▶ _Problem details_:
Each line of the material must appear again in the answer, exactly.

▶ _Records for processing_:
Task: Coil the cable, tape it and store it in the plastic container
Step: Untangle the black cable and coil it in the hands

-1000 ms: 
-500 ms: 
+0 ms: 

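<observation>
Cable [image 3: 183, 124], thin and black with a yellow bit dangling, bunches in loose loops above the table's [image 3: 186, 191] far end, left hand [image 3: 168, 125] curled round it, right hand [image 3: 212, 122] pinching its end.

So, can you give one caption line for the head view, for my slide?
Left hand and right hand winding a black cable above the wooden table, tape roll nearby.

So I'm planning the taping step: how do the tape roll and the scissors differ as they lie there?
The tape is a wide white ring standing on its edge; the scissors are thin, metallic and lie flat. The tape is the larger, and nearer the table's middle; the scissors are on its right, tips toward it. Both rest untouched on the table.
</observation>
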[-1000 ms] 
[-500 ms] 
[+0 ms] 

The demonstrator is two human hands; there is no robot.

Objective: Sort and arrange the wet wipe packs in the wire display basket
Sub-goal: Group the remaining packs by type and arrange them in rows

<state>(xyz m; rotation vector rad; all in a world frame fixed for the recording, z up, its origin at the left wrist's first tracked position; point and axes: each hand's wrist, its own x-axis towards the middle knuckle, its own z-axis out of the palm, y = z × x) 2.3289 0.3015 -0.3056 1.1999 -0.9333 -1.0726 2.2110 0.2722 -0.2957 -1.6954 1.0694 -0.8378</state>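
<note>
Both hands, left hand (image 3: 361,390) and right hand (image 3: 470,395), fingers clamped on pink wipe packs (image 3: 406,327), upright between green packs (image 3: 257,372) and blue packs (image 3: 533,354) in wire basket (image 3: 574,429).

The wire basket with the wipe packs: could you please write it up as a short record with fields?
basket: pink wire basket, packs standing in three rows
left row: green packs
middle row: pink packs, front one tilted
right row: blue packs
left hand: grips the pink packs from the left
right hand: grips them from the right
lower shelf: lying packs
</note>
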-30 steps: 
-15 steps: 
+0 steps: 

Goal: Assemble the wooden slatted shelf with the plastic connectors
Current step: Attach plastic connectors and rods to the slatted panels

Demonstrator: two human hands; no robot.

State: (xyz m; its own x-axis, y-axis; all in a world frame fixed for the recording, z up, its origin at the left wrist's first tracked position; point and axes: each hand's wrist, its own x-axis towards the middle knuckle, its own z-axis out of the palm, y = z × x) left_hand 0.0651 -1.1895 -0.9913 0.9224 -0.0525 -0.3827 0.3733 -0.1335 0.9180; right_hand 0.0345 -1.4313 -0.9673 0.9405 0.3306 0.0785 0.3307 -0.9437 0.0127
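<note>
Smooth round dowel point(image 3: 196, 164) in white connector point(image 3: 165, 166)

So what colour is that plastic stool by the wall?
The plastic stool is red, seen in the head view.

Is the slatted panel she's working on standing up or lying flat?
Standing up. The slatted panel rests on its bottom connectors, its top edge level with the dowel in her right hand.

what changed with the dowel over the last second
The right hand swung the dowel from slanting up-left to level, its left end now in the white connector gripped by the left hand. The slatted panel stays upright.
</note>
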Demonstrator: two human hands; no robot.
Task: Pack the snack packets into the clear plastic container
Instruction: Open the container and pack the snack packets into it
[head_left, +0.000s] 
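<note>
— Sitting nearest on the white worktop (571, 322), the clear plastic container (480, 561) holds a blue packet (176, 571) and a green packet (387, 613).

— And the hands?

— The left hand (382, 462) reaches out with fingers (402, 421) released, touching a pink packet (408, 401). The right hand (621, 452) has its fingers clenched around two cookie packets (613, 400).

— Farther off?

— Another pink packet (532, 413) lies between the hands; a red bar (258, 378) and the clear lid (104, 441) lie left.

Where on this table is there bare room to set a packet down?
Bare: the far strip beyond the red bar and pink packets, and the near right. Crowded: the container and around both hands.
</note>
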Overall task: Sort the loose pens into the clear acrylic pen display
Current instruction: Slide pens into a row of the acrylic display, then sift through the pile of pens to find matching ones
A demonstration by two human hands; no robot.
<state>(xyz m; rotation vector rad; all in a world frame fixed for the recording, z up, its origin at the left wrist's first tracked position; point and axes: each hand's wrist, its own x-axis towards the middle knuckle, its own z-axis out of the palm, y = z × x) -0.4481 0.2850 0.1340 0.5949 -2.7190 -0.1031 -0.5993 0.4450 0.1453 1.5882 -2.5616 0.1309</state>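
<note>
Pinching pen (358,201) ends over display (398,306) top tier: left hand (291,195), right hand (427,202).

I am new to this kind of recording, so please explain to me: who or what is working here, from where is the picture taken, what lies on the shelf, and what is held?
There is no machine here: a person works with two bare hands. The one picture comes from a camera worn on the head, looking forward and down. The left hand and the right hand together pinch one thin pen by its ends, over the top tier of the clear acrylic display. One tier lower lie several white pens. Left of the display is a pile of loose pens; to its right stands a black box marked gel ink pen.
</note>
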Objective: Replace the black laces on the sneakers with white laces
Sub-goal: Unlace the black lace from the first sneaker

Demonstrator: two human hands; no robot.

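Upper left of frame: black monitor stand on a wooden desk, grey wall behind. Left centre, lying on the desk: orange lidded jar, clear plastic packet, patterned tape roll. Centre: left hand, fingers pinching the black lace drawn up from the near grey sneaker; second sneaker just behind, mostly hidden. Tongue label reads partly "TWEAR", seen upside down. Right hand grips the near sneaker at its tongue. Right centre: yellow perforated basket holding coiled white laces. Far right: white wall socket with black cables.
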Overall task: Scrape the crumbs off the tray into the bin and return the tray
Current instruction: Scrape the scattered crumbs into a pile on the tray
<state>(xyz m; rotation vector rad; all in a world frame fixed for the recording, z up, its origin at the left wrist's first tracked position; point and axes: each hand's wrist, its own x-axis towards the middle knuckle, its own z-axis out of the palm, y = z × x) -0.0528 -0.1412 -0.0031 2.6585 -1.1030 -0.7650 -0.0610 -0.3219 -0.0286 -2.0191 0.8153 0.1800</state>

▶ _Result of this task_:
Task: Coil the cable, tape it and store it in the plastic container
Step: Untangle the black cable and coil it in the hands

-1000 ms: 
-500 ms: 
+0 ms: 

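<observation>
Cable [image 3: 183, 124], thin and black with a yellow bit dangling, bunches in loose loops above the table's [image 3: 186, 191] far end, left hand [image 3: 168, 125] curled round it, right hand [image 3: 212, 122] pinching its end.

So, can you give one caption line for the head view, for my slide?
Left hand and right hand winding a black cable above the wooden table, tape roll nearby.

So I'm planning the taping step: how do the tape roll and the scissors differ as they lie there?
The tape is a wide white ring standing on its edge; the scissors are thin, metallic and lie flat. The tape is the larger, and nearer the table's middle; the scissors are on its right, tips toward it. Both rest untouched on the table.
</observation>
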[-1000 ms] 
[-500 ms] 
[+0 ms] 

The demonstrator is two human hands; there is no robot.

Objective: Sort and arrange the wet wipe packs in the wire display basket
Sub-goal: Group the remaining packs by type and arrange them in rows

<state>(xyz m; rotation vector rad; all in a world frame fixed for the recording, z up, its origin at the left wrist's first tracked position; point and axes: each hand's wrist, its own x-axis towards the middle knuckle, its own z-axis out of the palm, y = z × x) 2.3289 0.3015 -0.3056 1.1999 -0.9333 -1.0726 2.2110 0.2722 -0.2957 -1.6954 1.0694 -0.8378</state>
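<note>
Both hands, left hand (image 3: 361,390) and right hand (image 3: 470,395), fingers clamped on pink wipe packs (image 3: 406,327), upright between green packs (image 3: 257,372) and blue packs (image 3: 533,354) in wire basket (image 3: 574,429).

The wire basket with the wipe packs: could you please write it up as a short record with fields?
basket: pink wire basket, packs standing in three rows
left row: green packs
middle row: pink packs, front one tilted
right row: blue packs
left hand: grips the pink packs from the left
right hand: grips them from the right
lower shelf: lying packs
</note>
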-30 steps: 
-15 steps: 
+0 steps: 

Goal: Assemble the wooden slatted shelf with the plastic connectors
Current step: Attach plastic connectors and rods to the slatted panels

Demonstrator: two human hands; no robot.

State: (xyz m; its own x-axis, y-axis; all in a world frame fixed for the recording, z up, its origin at the left wrist's first tracked position; point and axes: each hand's wrist, its own x-axis towards the middle knuckle, its own z-axis out of the palm, y = z × x) left_hand 0.0651 -1.1895 -0.9913 0.9224 -0.0525 -0.3827 0.3733 -0.1335 0.9180; right_hand 0.0345 -1.4313 -0.9673 0.9405 0.3306 0.0785 0.3307 -0.9437 0.0127
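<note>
Smooth round dowel point(image 3: 196, 164) in white connector point(image 3: 165, 166)

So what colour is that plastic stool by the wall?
The plastic stool is red, seen in the head view.

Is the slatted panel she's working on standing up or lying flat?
Standing up. The slatted panel rests on its bottom connectors, its top edge level with the dowel in her right hand.

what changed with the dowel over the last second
The right hand swung the dowel from slanting up-left to level, its left end now in the white connector gripped by the left hand. The slatted panel stays upright.
</note>
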Demonstrator: two human hands; no robot.
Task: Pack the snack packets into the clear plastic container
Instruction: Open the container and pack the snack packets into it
[head_left, +0.000s] 
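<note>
— Sitting nearest on the white worktop (571, 322), the clear plastic container (480, 561) holds a blue packet (176, 571) and a green packet (387, 613).

— And the hands?

— The left hand (382, 462) reaches out with fingers (402, 421) released, touching a pink packet (408, 401). The right hand (621, 452) has its fingers clenched around two cookie packets (613, 400).

— Farther off?

— Another pink packet (532, 413) lies between the hands; a red bar (258, 378) and the clear lid (104, 441) lie left.

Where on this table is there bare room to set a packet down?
Bare: the far strip beyond the red bar and pink packets, and the near right. Crowded: the container and around both hands.
</note>
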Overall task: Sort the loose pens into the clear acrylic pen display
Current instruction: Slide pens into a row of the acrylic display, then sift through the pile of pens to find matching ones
A demonstration by two human hands; no robot.
<state>(xyz m; rotation vector rad; all in a world frame fixed for the recording, z up, its origin at the left wrist's first tracked position; point and axes: each hand's wrist, its own x-axis towards the middle knuckle, its own z-axis out of the palm, y = z × x) -0.4481 0.2850 0.1340 0.5949 -2.7190 -0.1031 -0.5993 0.4450 0.1453 1.5882 -2.5616 0.1309</state>
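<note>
Pinching pen (358,201) ends over display (398,306) top tier: left hand (291,195), right hand (427,202).

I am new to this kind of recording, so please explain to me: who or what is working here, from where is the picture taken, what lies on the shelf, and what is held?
There is no machine here: a person works with two bare hands. The one picture comes from a camera worn on the head, looking forward and down. The left hand and the right hand together pinch one thin pen by its ends, over the top tier of the clear acrylic display. One tier lower lie several white pens. Left of the display is a pile of loose pens; to its right stands a black box marked gel ink pen.
</note>
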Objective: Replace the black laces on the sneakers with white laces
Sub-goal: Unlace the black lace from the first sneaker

Demonstrator: two human hands; no robot.

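Upper left of frame: black monitor stand on a wooden desk, grey wall behind. Left centre, lying on the desk: orange lidded jar, clear plastic packet, patterned tape roll. Centre: left hand, fingers pinching the black lace drawn up from the near grey sneaker; second sneaker just behind, mostly hidden. Tongue label reads partly "TWEAR", seen upside down. Right hand grips the near sneaker at its tongue. Right centre: yellow perforated basket holding coiled white laces. Far right: white wall socket with black cables.
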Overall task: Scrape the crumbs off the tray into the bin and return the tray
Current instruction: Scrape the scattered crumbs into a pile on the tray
<state>(xyz m; rotation vector rad; all in a world frame fixed for the recording, z up, its origin at the left wrist's first tracked position; point and axes: each hand's wrist, its own x-axis towards the middle knuckle, its own z-axis out of the palm, y = z × x) -0.0528 -0.1412 -0.0031 2.6585 -1.1030 -0.7650 -0.0610 -0.3219 -0.0286 -2.0191 0.8153 0.1800</state>

This completes the response to the exercise.